SPD-Fahne im Wind
Güllner nannte die Forderung der SPD etwa nach einer Reichensteuer in ihrem am Montag verabschiedeten Manifest im Gespräch mit FTD-Online ein "durchschaubares Wahlkampfmanöver". Die meisten Wähler fänden solche Forderungen zwar richtig. "Deshalb werden sie aber nicht SPD wählen."
Nach Einschätzung des Leiters des Meinungsforschungsinstituts und Schröder-Beraters sind die Wähler in den vergangenen Jahren nicht wegen der Reformagenda oder einer angeblichen "Gerechtigkeitslücke" von der SPD abgerückt, sondern weil sie die Partei für unfähig halten, eine für notwendig erachtete Politik umzusetzen. "Die sind überzeugt, 'die können es nicht'", sagte Güllner "Das ändere ich nicht, indem ich ein wenig nach links rücke. Das befriedigt einige Funktionäre, aber nicht die Wähler."
"SPD hat abgewirtschaftet"
Unabhängig von dem Wahlprogramm sieht Güllner kaum Chancen für die SPD, aus ihrem Umfragetief zu kommen. "Die Partei hat auf allen Ebenen abgewirtschaftet, in den Kommunen, in den Ländern und jetzt auch im Bund. Sie hat keine Leute. Wie soll sie da den Trend drehen?" Dazu komme, dass Bundeskanzler Gerhard Schröder in seiner Rede am Freitag im Bundestag vor der Vertrauensfrage zu Recht beschrieben habe, dass die Partei nicht mehr hinter ihm stehe. "Aus diesem Dilemma kommt die SPD nicht heraus."

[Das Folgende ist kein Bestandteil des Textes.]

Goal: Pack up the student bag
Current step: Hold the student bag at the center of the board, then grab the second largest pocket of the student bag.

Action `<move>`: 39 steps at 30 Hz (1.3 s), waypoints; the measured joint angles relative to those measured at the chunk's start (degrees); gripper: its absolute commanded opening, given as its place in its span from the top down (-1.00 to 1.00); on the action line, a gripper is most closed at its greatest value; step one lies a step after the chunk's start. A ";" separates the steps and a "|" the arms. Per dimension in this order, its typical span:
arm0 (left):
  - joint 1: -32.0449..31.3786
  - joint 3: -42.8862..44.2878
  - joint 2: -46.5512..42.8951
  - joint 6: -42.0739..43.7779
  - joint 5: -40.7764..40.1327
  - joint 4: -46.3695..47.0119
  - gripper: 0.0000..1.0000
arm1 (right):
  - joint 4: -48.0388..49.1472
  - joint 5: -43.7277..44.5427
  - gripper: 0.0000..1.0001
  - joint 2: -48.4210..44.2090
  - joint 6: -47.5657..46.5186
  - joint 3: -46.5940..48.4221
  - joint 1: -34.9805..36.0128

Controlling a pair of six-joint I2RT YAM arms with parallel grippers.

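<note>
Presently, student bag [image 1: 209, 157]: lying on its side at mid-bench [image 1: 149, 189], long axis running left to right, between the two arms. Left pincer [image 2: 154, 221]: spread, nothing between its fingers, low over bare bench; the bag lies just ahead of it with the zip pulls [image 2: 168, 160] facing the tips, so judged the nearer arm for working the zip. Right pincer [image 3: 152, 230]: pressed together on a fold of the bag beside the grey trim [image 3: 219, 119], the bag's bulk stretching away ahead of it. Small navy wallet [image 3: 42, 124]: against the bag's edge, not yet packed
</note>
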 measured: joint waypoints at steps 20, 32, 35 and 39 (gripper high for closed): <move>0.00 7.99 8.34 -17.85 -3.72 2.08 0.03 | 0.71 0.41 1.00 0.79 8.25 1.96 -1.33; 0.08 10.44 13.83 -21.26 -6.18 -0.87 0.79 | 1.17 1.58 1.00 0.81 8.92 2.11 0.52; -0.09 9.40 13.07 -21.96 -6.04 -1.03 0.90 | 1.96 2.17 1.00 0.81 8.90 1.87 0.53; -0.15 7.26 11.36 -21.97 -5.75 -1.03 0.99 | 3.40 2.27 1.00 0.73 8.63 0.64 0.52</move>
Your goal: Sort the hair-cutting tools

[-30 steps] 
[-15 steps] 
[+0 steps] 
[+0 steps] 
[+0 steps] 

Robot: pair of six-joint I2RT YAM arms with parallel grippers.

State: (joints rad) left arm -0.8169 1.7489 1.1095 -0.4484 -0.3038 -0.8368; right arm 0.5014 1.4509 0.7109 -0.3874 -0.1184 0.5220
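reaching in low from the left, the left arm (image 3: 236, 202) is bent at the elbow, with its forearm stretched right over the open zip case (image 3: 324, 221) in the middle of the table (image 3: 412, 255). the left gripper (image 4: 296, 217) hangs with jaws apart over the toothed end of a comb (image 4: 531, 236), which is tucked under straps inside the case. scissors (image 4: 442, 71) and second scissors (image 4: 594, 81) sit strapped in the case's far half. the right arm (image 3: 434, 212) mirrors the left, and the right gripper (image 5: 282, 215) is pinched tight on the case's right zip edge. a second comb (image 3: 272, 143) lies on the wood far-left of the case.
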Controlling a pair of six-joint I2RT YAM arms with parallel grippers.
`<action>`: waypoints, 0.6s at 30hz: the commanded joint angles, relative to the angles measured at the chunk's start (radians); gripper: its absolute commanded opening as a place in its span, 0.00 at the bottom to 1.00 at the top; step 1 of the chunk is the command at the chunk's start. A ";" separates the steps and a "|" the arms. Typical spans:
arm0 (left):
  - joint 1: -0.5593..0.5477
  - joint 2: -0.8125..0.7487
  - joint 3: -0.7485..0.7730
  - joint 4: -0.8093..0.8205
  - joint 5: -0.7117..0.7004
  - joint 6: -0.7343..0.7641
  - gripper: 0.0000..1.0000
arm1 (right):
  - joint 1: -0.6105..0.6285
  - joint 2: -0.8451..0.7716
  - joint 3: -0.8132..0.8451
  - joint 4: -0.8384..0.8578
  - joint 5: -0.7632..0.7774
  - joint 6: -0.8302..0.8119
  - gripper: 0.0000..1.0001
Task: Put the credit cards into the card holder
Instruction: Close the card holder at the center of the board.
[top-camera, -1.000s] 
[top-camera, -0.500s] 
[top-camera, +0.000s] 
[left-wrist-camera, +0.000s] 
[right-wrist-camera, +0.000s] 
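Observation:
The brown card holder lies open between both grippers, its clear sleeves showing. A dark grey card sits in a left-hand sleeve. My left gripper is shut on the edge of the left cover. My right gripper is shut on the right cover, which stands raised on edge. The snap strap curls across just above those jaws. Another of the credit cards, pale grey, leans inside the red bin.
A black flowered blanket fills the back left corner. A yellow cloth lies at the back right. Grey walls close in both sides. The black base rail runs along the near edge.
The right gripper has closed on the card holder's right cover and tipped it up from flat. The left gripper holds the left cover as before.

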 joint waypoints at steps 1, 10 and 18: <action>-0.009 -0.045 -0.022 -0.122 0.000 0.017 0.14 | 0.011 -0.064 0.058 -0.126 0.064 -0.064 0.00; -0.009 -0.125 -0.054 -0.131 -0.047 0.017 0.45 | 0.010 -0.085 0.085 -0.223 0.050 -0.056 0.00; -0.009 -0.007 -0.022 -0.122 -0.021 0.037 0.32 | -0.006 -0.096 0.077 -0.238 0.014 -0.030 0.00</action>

Güllner glaubt deshalb auch nicht, dass der Kanzler mit seinen nach wie vor hohen Beliebtheitswerten der SPD bei der Wahl entscheidende Pluspunkte bringen wird. Auch bei den Landtagswahlen in Schleswig-Holstein und Nordrhein-Westfalen habe die SPD verloren, obwohl ihre Spitzenkandidaten Heide Simonis und Peer Steinbrück ein höheres Ansehen hatten als ihre CDU-Konkurrenten. Daraus folgt für den Forsa-Chef: "Die Kandidaten-Frage wird bei dieser Wahl keine entscheidende Rolle spielen. Die Union gewinnt mit jedem Kandidaten. Diesmal würde sie sogar mit Edmund Stoiber gewinnen."